_What you will do_:
Take the listing from its first line through the line that contains "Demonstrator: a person" and please retype those lines exactly, leaving out the pictures.

START Given data

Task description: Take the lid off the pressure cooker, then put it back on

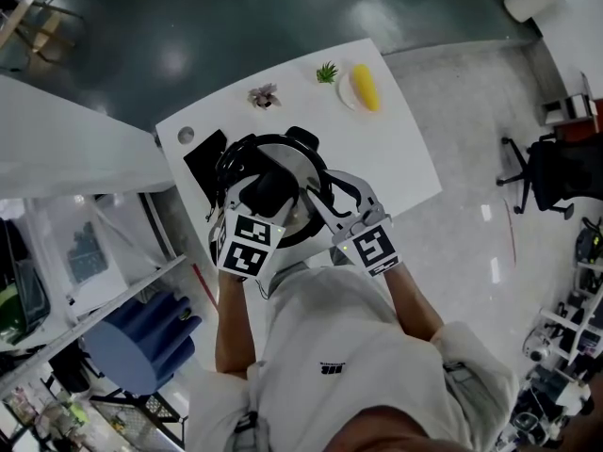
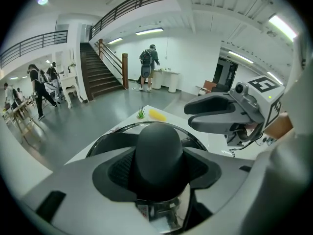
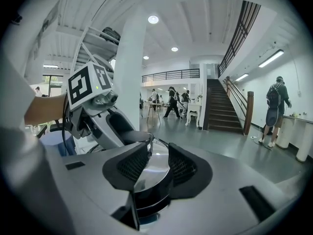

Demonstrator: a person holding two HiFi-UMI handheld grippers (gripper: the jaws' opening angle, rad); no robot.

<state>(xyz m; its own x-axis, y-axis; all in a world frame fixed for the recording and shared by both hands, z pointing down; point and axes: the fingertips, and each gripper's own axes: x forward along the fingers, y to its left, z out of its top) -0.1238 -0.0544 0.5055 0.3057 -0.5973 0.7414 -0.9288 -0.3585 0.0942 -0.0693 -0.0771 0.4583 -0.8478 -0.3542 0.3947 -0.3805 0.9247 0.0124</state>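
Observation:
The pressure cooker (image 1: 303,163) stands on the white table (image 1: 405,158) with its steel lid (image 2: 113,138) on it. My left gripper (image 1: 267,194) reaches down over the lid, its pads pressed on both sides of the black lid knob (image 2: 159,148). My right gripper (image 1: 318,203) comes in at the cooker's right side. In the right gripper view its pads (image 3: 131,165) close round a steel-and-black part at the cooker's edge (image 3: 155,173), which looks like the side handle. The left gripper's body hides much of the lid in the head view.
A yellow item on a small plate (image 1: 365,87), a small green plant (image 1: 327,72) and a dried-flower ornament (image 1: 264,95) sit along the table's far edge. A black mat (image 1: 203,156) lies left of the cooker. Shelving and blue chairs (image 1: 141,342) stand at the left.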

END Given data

_Written reply_:
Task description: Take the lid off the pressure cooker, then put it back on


Demonstrator: a person holding two HiFi-UMI handheld grippers (gripper: the jaws' opening angle, rad); no robot.

With this, the answer is finished.